Sons do Imaginário


Um dia vou ser compositor. Hoje é o dia.

Fazer o caminho com as costas voltadas para o futuro muitas vezes traz as suas vantagens. Torna-nos mais conscientes dos passos que damos ao presente. Engrandece a sensação de realização pessoal que não seria tão vincada se andássemos distraídos.
Quando era ainda muito pequenino, no início da década de 80, o meu pai ensinou-me os primeiros conhecimentos musicais. Por entre tantos livros que me foi apresentando e que nunca terei capacidade suficiente para agradecer da forma que seria justa, estava uma colecção de vários volumes que continha as partituras de muitos dos êxitos dos maiores compositores da História da Humanidade. A complementar tudo isso trazia nas páginas finais uma pequena biografia de muitos desses compositores. Lembro-me de ficar deliciado com todas aquelas histórias de vida e em como queria ter nascido mais capaz para que um dia a minha história pudesse ser um pouco descrita como a das linhas que acabava de ver.
Sim, eu sei... Quem nasce Miguel nunca há-de chegar a Mozart. Mas as pequenas conquistas tomam, frequentemente, a dimensão que lhes sabemos reconhecer. Por isso pai, hoje, queria dizer-te que estavas certo. Desde a primeira hora. Desculpa o meu grande devaneio pela Matemática. Obrigado por me teres apresentado Liszt, Beethoven e Chopin. Ou Schubert e Rossini.
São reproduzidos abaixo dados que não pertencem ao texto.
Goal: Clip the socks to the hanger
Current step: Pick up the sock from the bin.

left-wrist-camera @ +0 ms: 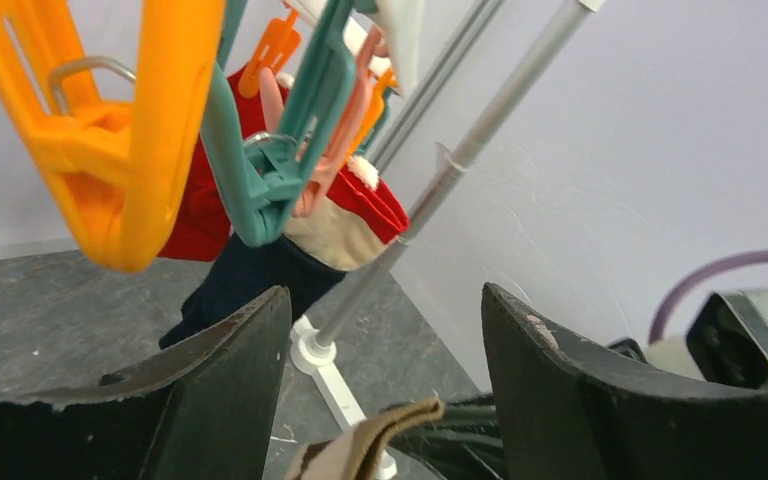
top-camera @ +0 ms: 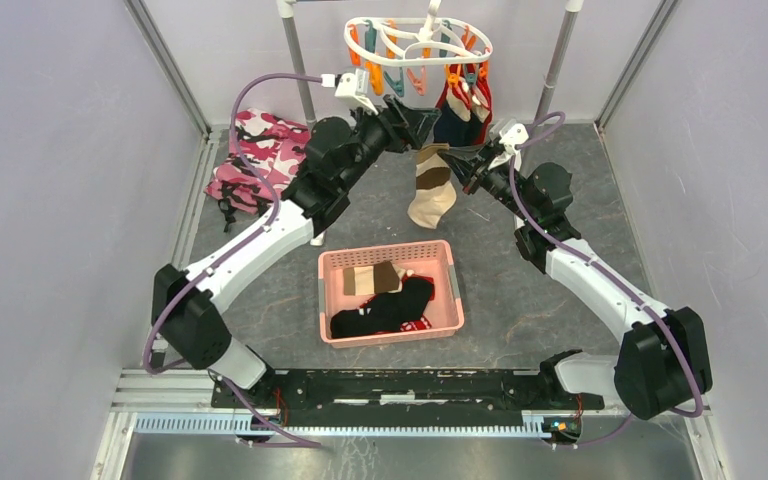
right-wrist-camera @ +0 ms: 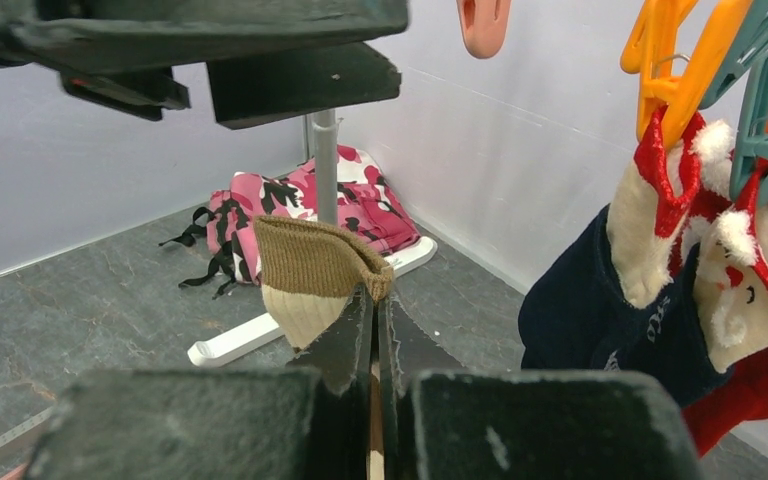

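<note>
Right gripper [right-wrist-camera: 373, 300] — jaws pressed shut on the brown cuff of a tan sock [right-wrist-camera: 315, 265], whose long axis hangs straight down from the grip. Left gripper [left-wrist-camera: 385, 300] — jaws wide apart and holding nothing, the cuff lying just below and between its fingers. Above and to the left of the left gripper hang an orange clip [left-wrist-camera: 110, 150] and a teal clip [left-wrist-camera: 270, 180] of the hanger [top-camera: 415, 45]. The left arm is judged the nearer to them. The clipped socks [left-wrist-camera: 365, 205] hang just beyond the teal clip.

Crowded at upper centre with dangling clips [top-camera: 375, 72], hung socks [top-camera: 463, 112], tan sock [top-camera: 432, 190]. Passable above pink basket [top-camera: 390, 247], mid-frame.
</note>
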`<state>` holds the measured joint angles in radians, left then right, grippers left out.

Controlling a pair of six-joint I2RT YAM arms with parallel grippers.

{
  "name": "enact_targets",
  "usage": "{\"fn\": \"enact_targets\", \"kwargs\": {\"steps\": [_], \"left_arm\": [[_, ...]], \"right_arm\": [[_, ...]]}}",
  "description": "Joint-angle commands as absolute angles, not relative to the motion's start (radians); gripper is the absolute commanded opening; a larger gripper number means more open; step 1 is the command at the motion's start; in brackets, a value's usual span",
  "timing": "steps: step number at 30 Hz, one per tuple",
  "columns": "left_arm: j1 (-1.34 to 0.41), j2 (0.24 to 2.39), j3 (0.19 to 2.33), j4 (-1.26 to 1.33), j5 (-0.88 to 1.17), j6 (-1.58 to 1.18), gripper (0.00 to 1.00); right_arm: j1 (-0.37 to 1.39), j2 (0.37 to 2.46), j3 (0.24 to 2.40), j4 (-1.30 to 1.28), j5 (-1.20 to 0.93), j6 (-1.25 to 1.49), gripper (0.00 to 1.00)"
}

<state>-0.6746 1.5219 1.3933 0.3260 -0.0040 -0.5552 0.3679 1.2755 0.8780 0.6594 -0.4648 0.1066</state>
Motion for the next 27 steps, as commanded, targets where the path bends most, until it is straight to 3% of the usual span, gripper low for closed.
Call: {"fn": "enact_targets", "kwargs": {"steps": [1,8,15,27], "left_arm": [[-0.680,1.562,1.485,0.340,-0.108,-0.484,0.75],[-0.680,1.599,1.493,0.382,-0.174,-0.467,0.75],[-0.680,1.566,1.471,0.404,-0.115,-0.459,0.77],[-0.640,1.124,1.004,0.423,0.232,-0.301,0.81]], "right_arm": [[0.361,1.261,0.873,0.715,-0.443,0.120,0.00],[0.358,1.258,0.870,0.713,-0.438,0.115,0.00],[0.358,1.256,0.868,0.713,-0.439,0.110,0.00],[0.357,1.276,0.876,0.697,-0.527,0.122,0.00]]}}
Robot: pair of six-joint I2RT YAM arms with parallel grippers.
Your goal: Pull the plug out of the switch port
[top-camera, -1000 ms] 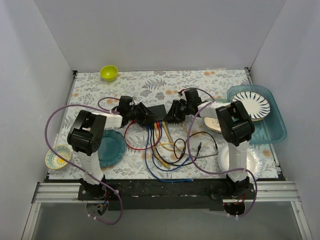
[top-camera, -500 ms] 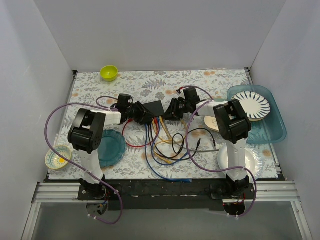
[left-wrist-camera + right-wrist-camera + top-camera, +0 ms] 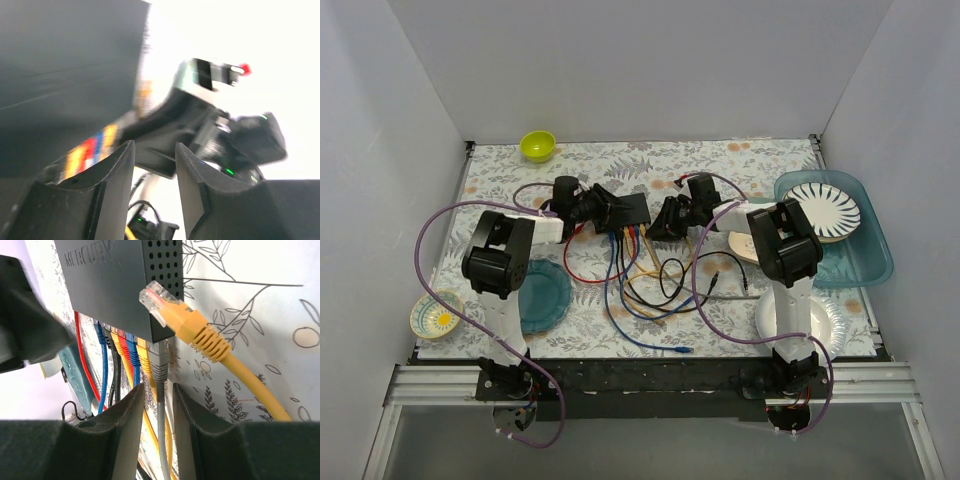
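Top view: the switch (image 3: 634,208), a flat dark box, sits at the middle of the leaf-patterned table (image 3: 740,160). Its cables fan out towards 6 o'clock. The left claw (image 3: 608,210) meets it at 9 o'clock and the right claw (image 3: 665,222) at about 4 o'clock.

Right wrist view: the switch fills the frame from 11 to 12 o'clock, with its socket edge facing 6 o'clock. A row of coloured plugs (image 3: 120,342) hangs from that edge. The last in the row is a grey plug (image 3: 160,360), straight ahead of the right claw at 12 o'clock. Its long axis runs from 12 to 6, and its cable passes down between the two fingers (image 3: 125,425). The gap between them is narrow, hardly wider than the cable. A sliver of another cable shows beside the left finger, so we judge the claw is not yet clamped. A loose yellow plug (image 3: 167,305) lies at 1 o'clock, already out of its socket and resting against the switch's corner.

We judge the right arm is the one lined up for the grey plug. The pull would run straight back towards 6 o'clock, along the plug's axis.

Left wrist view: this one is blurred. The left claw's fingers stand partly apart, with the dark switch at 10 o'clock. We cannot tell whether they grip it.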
Tenho com eles mais cumplicidade do que com Fermat ou Gauss.
Sabes? Valeu a pena. Quando me decidi a enfrentar esta aventura de tentar voltar a estudar aos 37 anos, fi-lo com algum receio. Já não tenho o tempo nem o engenho de outros tempos. A capacidade é outra e em muito menor quantidade. Vim para a faculdade para alargar o meu conhecimento mas, sobretudo, os meus horizontes. Queria ser capaz de fazer bons arranjos e de compor algumas aberturas para Banda. Mas cheguei cá e outros caminhos se abriram.
E hoje, apenas hoje, vão chamar-me "compositor". Vou ter a oportunidade de ouvir pela primeira vez o meu "Bailado" para piano. Fica descansado que eu prometo conseguir uma gravação para te mostrar um dia destes. E dá um abraço meu à mãe que sem ela eu nunca teria continuado o caminho que tu me fizeste começar.
Sabes... Estou em boas mãos. Não fosse a Odete e eu talvez nunca me tivesse inscrito neste curso de Composição. Espero ser capaz de um dia conseguir apresentar a música à Rita e ao Tiago como tu o fizeste comigo. Porque, acredites ou não, já deu muitos frutos.
E agora desculpa mas vou-me preparar para um concerto.
Um abraço enorme.

2 comentários:

jcerca disse...

Bem, depois de um Introito destes, a "dança" vai mesmo ser muito boa, disso não tenho qualquer dúvida!
E um dia destes havemos de admirar os passos artísticos e escutar os acordes mágicos, nem que seja a partir do balcão de um qualquer "avião de papel".

Prado disse...

De música percebo pouco (só mesmo ouvi-la!). Mas tenho que agradecer aos teus pais (principalmente à tua mãe) o gosto pela leitura. Gosto esse que nunca perdi. Aliás, neste momento estão dois livros na mesinha de cabeceira parcialmente lidos! Ora, este intróito (com acento, pois o novo acordo só mesmo em documentos oficiais e porque sou obrigado) vem a que propósito?! Foi na escola primária que primeiro tive contacto com uma biblioteca e penso que li quase tudo o que lá estava e lembro-me de ter lido (e ficado fascinado) com as biografias de Mozart e Beethoven, entre outros. Bons posts!